Overview of the necessary authorizations to enable Remote Function Call (RFC) access to your SAP System
To utilize zapAudit or zapCash seamlessly, specific SAP user role access rights are essential. This guide provides a comprehensive overview of the necessary authorizations to enable Remote Function Call (RFC) access to your SAP System. The SAP user requires full BBP_RFC_READ_TABLE access authorizations for optimal functionality.
You can also use a system user (USTYP B in USR02) instead of a dialog user (USTYP A in USR02).
Mandatory Access Rights
S_RFC Authorization Object:
- Activity (ACTVT): Execute (16)
- Name of RFC object (RFC_NAME):
- BBP_RFC_READ_TABLE
- DDIF_FIELDINFO_GET
- RFCPING
- RFC_GET_FUNCTION_INTERFACE
- RFC_READ_TABLE
- (optional) SO_DOCUMENT_READ_API1 and ALINK_RFC_TABLE_GET for attachment download in zapCash
- (optional) STFC_CONNECTION for zapAnalytics
- Type of RFC object (RFC_TYPE): Function Module (FUNC)

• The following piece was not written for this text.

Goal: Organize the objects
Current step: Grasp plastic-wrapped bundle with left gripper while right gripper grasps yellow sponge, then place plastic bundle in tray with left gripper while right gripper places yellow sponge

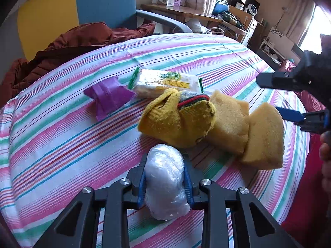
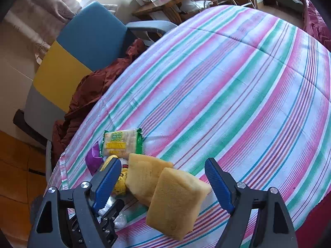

S_TABU_NAM Authorization Object:
- Activity (ACTVT): Display (03)
- Table Name (TABLE): *
Set to '*' to accommodate continuous development and improvement in zapAudit and zapCash.
Additional Table Authorizations
For manual containment of SAP tables, enter the following tables in the "Table Name (TABLE)" field:
DD17S, T000, T001, T009, T009B, T001K, DD07T, NRIV, T001L, T001W, T003, T003T, T005, T005T, T007S, T008, T011, T011T, T014, T023T, T030K, T030W, T041C, T041CT, T043, T052, T052U, T074T, T077S, T077Z, T093, T093C, T093T, T100, T134T, T156, T156T, T159L, T161, T161T, T163, T173, T173T, T685, T685T, T880, TABW, TABWT, TBSL, TBSLT, TCURC, TCURT, TCURX, TCURF, TCURP, TCURR, TCURV, TPFID, TSTCT, TTYP, TVAK, TVAKT, TVFS, TVFST, TVLK, TVLKT, BKPF, REGUV, BSEG, BSET, FAGL_011FC, FAGL_011PC, FAGL_011QT, FAGL_011SC, FAGL_011TC, FAGL_011VC, FAGL_011ZC, REGUH, REGUP, SKA1, SKAT, SKB1, EKKO, EKPO, EBAN, EKBE, TVKO, VBAK, VBRK, LIKP, LIPS, VBAP, VBRP, VBFA, USR02, USR40, UST04, ANEP, ANLA, ANLB, ANLBZA, ANLC, ANLH, ANLZ, ANKA, ANKT, MARA, MKPF, MSEG, MAKT, MBEW, TDG41, KNB1, LFB1, KNA1, KNBK, LFA1, LFBK, KNKK, CDPOS, CDHDR, TCDOBT, DD03L, TIBAN, KNAS, SRGBTBREL, TOA01, TOA02, TOA03, CVERS, CVERS_ACT, BUT000, CVI_CUST_LINK, DD02T, DD03L, DD04T, TKA02, UKMBP_CMS_SGM |
SRGBTBREL,TOA01,TOA02,TOA03 is optional for the zapCash 1.2 attachment download, see this article for details
TCURR, TCURX, TCURC, TCURT, TCURF, TCURP and TCURV are only relevant for zapCash.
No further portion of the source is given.